» Task instructions
Reproduce each line from the records that holds "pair".

--- Source data ---

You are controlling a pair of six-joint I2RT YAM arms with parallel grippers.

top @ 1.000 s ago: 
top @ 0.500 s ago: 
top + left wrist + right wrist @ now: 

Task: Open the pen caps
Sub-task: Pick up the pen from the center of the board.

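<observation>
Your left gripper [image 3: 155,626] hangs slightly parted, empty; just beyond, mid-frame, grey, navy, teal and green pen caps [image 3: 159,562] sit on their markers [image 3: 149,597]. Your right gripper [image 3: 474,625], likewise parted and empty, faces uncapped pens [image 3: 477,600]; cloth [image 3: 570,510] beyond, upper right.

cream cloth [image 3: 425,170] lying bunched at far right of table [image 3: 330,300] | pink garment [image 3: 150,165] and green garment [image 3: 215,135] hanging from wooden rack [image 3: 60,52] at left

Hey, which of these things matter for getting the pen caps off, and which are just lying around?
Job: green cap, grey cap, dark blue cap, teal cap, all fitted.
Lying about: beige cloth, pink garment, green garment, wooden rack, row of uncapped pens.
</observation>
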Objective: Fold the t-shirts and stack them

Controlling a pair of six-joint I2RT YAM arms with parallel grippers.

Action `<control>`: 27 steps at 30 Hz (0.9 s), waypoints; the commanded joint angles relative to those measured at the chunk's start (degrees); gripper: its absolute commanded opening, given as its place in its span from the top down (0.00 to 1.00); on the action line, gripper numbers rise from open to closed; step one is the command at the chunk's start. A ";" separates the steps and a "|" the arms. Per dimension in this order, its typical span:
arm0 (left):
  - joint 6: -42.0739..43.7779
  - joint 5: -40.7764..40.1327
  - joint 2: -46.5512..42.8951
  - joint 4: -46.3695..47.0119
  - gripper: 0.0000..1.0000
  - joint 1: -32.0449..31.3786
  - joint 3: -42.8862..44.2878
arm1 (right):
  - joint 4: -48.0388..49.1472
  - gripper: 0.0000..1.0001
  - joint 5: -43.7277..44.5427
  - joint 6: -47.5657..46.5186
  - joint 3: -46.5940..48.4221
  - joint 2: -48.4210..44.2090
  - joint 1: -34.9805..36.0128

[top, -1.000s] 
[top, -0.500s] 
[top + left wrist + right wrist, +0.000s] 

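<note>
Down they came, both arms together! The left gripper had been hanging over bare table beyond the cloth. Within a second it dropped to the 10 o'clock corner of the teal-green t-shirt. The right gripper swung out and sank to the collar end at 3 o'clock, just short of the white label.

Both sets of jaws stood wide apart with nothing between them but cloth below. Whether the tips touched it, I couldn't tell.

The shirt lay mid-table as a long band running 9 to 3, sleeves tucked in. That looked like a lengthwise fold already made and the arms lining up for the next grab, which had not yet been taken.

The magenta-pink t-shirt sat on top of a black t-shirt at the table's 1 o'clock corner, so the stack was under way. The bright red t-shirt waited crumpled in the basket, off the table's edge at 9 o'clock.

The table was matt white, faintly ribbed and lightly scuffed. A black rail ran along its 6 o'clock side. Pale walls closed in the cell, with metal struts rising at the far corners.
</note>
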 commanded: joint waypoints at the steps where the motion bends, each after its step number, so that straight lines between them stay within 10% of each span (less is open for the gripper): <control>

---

» Finished exercise
You are controlling a pair of six-joint I2RT YAM arms with parallel grippers.
Controlling a pair of six-joint I2RT YAM arms with parallel grippers.

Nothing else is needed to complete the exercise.